The Fed’s emergency 100 basis point cut on Sunday was followed on Monday by the Bank of Japan easing policy further with a pledge to ramp up purchases of exchange-traded funds and other risky assets.

New Zealand’s central bank also shocked by cutting rates 75 basis points to 0.25%, while the Reserve Bank of Australia (RBA) pumped more money into a strained financial system.

Japanese Prime Minister Shinzo Abe said G7 leaders would hold a teleconference at 1400 GMT to discuss the crisis.

The drastic maneuvers were aimed at cushioning the economic impact as the breakneck spread of the coronavirus all but shut down more countries, though they had only limited success in calming panicky investors.

MSCI’s index of Asia-Pacific shares outside Japan tumbled 4% to lows not seen since early 2017, while the Nikkei fell 2% as the Bank of Japan’s easing steps failed to stabilize market confidence.

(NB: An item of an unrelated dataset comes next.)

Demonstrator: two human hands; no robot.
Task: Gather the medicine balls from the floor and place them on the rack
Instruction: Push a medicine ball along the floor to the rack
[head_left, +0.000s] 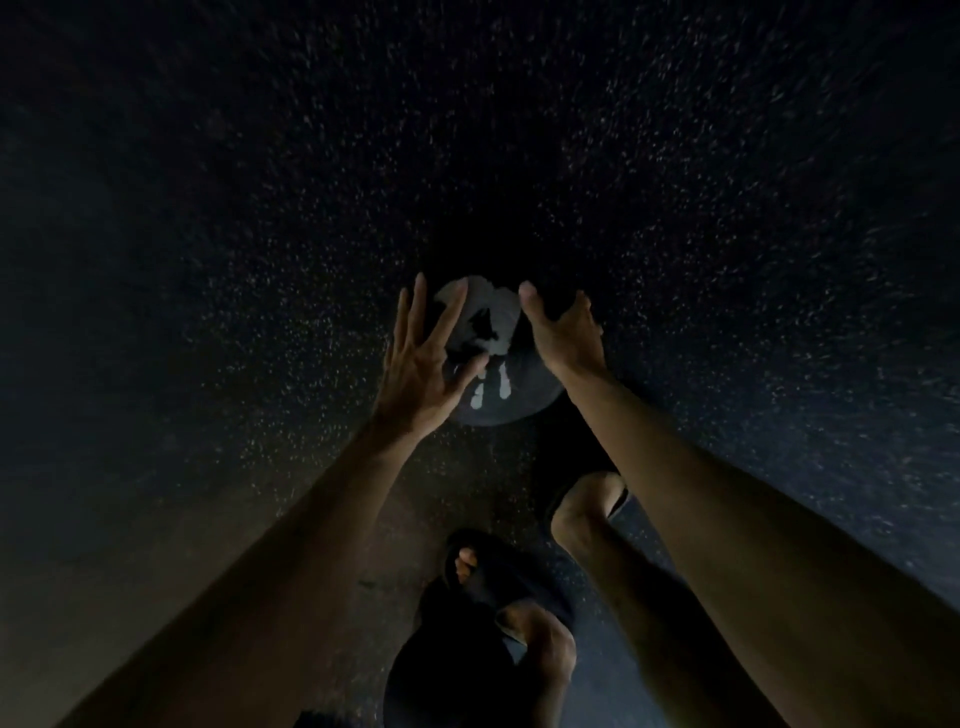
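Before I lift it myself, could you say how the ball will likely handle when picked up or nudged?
The ball is round and lies free on the floor, so a nudge would probably roll it. The left hand and right hand both reach for it, open, suggesting it may be heavy for its size.

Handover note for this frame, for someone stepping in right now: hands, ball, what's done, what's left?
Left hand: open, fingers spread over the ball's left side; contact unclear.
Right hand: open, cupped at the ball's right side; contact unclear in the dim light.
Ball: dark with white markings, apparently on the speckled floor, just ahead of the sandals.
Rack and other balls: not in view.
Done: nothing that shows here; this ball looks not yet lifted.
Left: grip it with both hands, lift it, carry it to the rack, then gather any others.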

· Japan's benchmark Nikkei stock index on Monday closed at its lowest level since November 2016, as the Bank of Japan's decision to keep its key interest rate unchanged and implement steps to cushion the economic fallout from the coronavirus outbreak left some investors disappointed.

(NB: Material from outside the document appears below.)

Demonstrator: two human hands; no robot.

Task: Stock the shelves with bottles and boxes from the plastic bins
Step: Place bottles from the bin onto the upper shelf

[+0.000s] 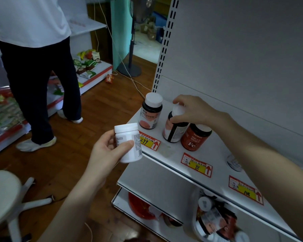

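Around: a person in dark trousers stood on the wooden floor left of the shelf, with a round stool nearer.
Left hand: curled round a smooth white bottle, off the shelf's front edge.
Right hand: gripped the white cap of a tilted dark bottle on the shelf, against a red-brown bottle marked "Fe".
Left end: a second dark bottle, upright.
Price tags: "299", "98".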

The 225-issue Nikkei Stock Average ended down 429.01 points, or 2.46 percent, from Friday at 17,002.04. The broader Topix index of all First Section issues on the Tokyo Stock Exchange finished 25.36 points, or 2.01percent, lower at 1,236.34.

Major decliners include rubber product, transportation equipment and electric appliance issues.

· China stocks ended sharply lower on Monday after dismal data and a second emergency rate cut by the U.S. Federal Reserve highlighted the coronavirus impact on the global economy.

The blue-chip CSI300 index fell 4.3%, to 3,727.84, while the Shanghai Composite Index shed 3.4% to 2,789.25.

· European markets opened sharply lower Monday as the region largely goes into shutdown mode to prevent the spread of the new coronavirus.

The pan-European Stoxx 600 dropped 3.7% at the start of trading, autos falling 5.5% to lead losses as all sectors and major bourses slid into the red.